== Your objective ==
Find the lines of the material below that include the string "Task", then copy each one.

== Data for analysis ==
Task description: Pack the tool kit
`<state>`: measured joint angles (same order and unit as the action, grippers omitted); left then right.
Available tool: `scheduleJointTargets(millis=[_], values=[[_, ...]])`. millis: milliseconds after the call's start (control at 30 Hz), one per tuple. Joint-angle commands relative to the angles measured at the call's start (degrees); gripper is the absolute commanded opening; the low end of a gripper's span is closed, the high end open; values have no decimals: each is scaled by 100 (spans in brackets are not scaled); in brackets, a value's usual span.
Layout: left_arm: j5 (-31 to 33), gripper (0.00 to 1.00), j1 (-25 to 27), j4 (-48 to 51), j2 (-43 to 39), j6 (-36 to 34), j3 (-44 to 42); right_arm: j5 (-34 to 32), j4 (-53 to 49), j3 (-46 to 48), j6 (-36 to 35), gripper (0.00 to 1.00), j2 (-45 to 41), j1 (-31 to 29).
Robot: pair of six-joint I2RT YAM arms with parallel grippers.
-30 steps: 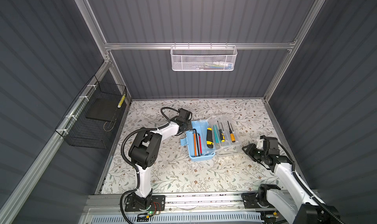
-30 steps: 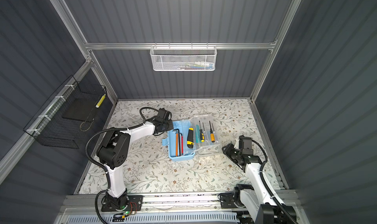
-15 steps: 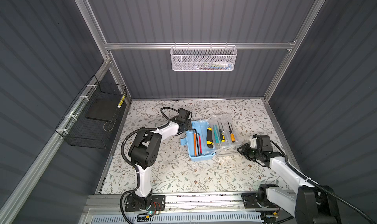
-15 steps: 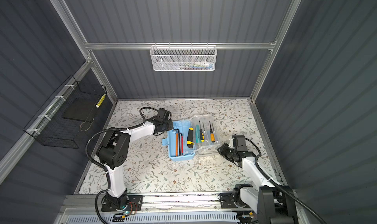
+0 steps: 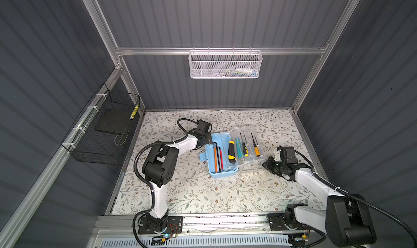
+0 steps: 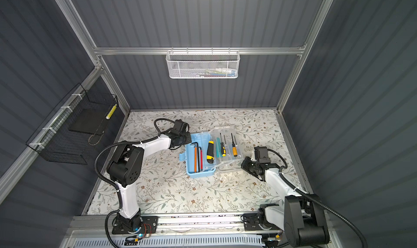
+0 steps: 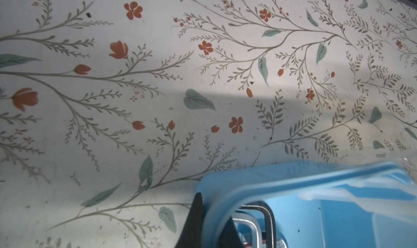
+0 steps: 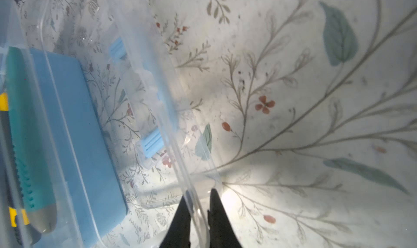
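Seen from above, both sets of fingertips are hidden. Up close, the left gripper (image 7: 213, 209) clamps a wall of the light-blue box (image 5: 222, 174), mid floral table (image 5: 198, 190). The right gripper (image 8: 198, 197), having slid in, now pinches the edge of the open clear lid (image 8: 167, 113).

My head pair hangs high on my side of the box (image 5: 223, 174), looking steeply down over the whole mat (image 5: 203, 195) (both top views share nearly everything). My left wrist camera sits close at the box (image 7: 293, 179), facing the mat; my right sits close along its lid (image 8: 158, 88).
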<state>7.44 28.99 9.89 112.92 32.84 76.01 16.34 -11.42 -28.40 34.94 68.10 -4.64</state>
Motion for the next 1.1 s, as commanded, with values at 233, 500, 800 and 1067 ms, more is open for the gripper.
scheduleJointTargets(millis=[233,500,800,1067], values=[[-491,0,23,-227,32,61,-47,-903,-604,-412,200,0,-597,-490],[-554,0,233,-261,13,67,34,-2561,-1504,-1224,113,0,-1458,-1450],[-634,0,344,-349,38,140,109,-4266,-2106,-2581,-186,0,-1190,-3138],[-674,0,352,-435,14,193,77,-4724,-2118,-3252,-220,0,-431,-4246]])
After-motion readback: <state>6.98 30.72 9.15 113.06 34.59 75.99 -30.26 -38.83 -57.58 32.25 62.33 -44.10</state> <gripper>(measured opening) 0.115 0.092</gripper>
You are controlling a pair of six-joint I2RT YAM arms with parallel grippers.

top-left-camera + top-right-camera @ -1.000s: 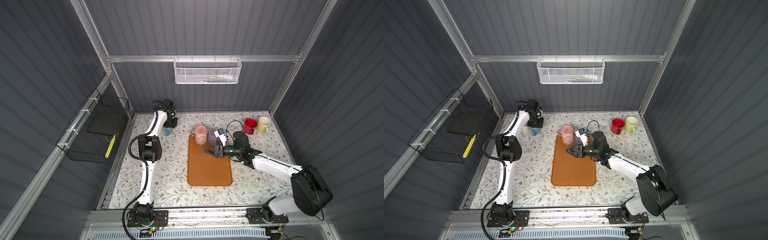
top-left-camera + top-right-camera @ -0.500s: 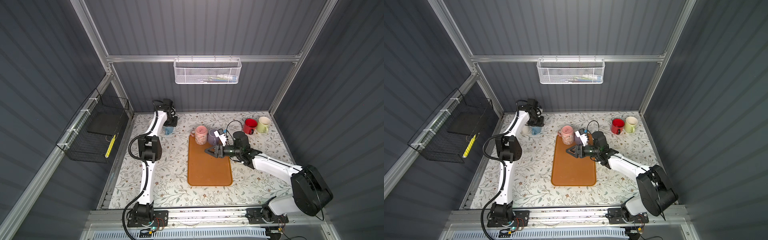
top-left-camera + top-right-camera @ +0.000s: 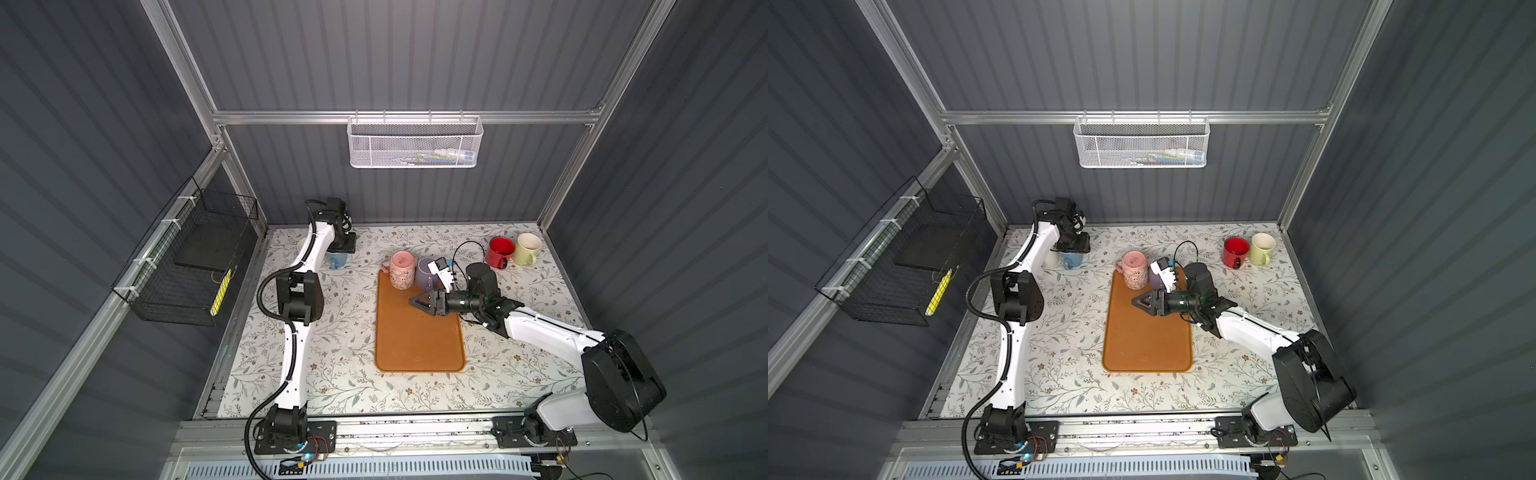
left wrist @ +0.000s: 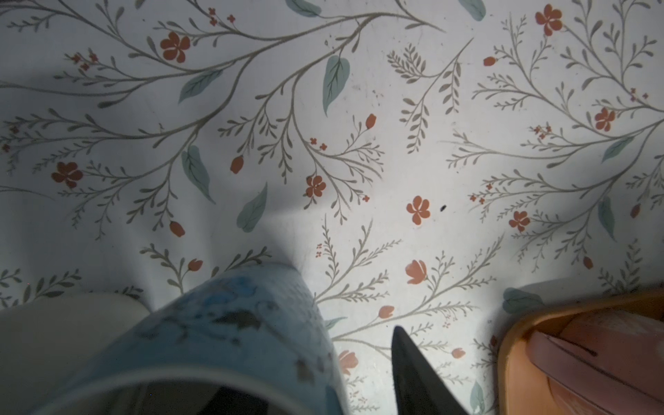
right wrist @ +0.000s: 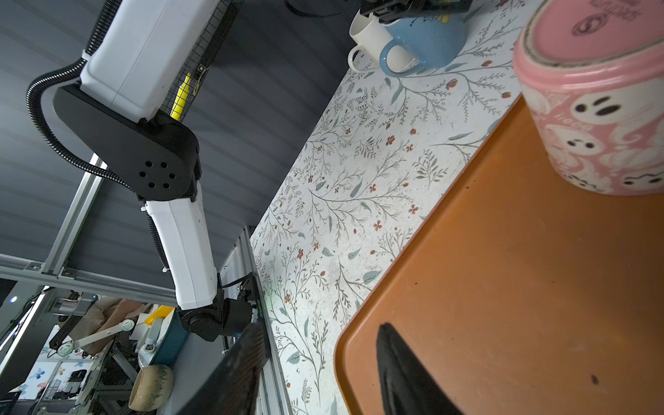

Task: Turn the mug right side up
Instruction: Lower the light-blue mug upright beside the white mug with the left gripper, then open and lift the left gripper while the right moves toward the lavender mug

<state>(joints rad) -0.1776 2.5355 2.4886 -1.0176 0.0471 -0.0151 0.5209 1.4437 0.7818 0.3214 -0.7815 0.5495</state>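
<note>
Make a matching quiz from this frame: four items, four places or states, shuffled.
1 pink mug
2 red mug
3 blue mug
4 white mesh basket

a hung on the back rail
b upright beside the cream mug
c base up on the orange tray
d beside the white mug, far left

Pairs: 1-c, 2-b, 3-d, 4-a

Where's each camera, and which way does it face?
Top views: overhead, looking down on the table; left arm and right arm show.
Left wrist: above the blue mug, facing down; one fingertip shows.
Right wrist: low over the orange tray, facing the pink mug; fingertips, left arm show.
Shared: both wrist views show the blue mug.
</note>
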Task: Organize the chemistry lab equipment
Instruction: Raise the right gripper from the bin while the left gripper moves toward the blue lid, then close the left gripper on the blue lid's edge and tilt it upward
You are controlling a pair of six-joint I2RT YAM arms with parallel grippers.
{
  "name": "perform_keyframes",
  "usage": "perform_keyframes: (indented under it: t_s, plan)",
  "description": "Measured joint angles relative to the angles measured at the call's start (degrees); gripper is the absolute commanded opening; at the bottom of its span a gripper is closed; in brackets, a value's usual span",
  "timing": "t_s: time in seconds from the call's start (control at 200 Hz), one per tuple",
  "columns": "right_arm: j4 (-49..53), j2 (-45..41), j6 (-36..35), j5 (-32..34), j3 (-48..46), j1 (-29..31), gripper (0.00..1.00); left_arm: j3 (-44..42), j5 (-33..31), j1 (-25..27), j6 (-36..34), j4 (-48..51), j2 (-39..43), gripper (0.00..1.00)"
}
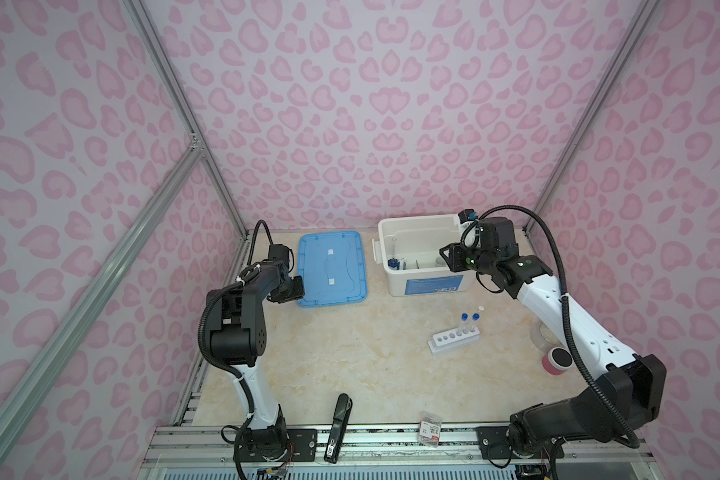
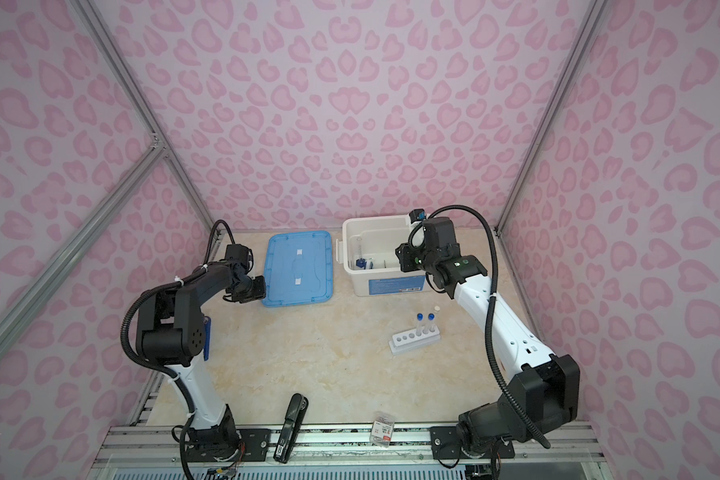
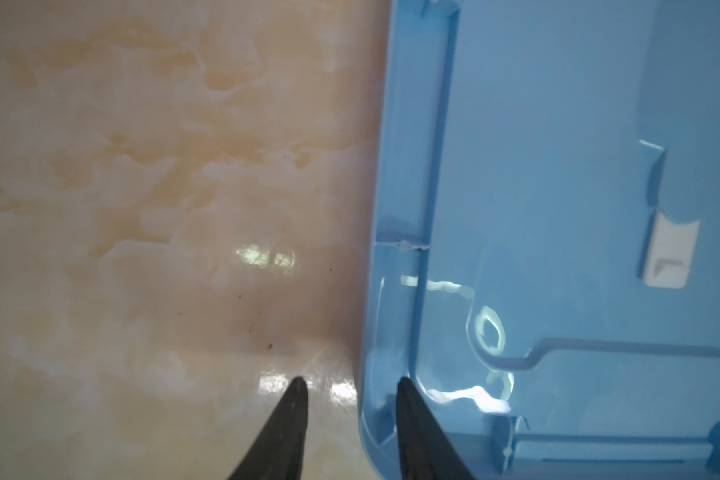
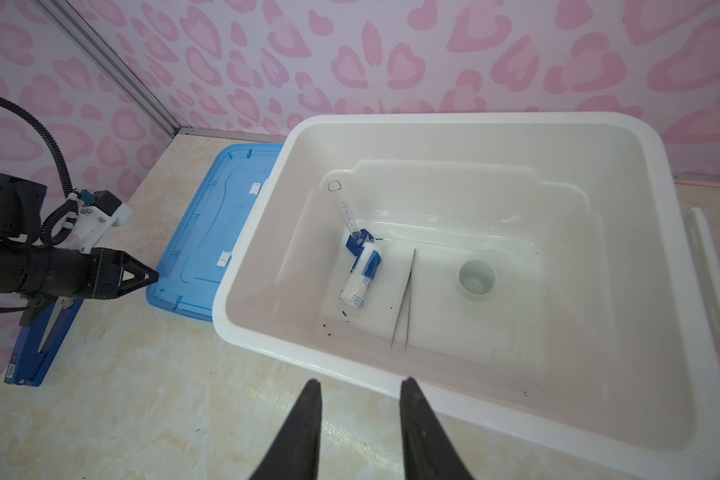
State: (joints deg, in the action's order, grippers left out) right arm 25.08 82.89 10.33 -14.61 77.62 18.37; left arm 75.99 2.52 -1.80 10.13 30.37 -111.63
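Equipment lies mostly in the white bin (image 4: 474,118) at the far right of the table (image 1: 350,353). The blue-based cylinder (image 4: 348,212) is by the bin's left wall, and the white bottle (image 4: 362,274) lies on its side against the cylinder's base. The metal tweezers (image 4: 406,303) lie flat on the floor between the bottle and the tiny cup (image 4: 476,278). Nearer on the right stands the six-hole rack (image 1: 454,338), with three capped tubes (image 1: 464,326) upright in its right-end holes – two blue caps, one white.

The blue lid (image 1: 331,270) lies flat, just left of the bin. The left gripper (image 3: 350,381) straddles the lid's near-left rim with its fingers spread – one over bare table, one over the lid – clamping nothing. The right gripper (image 4: 360,381) hangs at the bin's right side, spread and empty.
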Motion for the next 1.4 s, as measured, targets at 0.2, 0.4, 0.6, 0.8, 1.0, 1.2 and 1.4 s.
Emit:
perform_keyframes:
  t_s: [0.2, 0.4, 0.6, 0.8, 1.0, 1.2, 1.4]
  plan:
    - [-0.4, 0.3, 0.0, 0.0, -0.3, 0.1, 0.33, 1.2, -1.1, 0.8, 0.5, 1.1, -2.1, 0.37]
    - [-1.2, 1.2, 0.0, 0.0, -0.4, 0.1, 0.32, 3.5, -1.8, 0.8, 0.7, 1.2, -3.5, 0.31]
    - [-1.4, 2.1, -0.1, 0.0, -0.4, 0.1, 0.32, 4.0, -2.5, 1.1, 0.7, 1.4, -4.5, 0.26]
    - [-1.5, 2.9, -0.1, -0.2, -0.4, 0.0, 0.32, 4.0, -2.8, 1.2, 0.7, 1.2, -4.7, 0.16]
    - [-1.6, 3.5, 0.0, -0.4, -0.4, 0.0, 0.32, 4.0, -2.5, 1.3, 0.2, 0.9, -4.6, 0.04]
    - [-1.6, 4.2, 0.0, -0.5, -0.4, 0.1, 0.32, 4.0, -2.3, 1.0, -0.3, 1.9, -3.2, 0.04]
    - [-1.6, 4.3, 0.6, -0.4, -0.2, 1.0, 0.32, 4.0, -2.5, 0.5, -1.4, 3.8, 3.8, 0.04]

== Exercise result ==
Task description: Pack the tool kit
Task: Turn the mug right side up
Task: Organize the chemistry lab equipment

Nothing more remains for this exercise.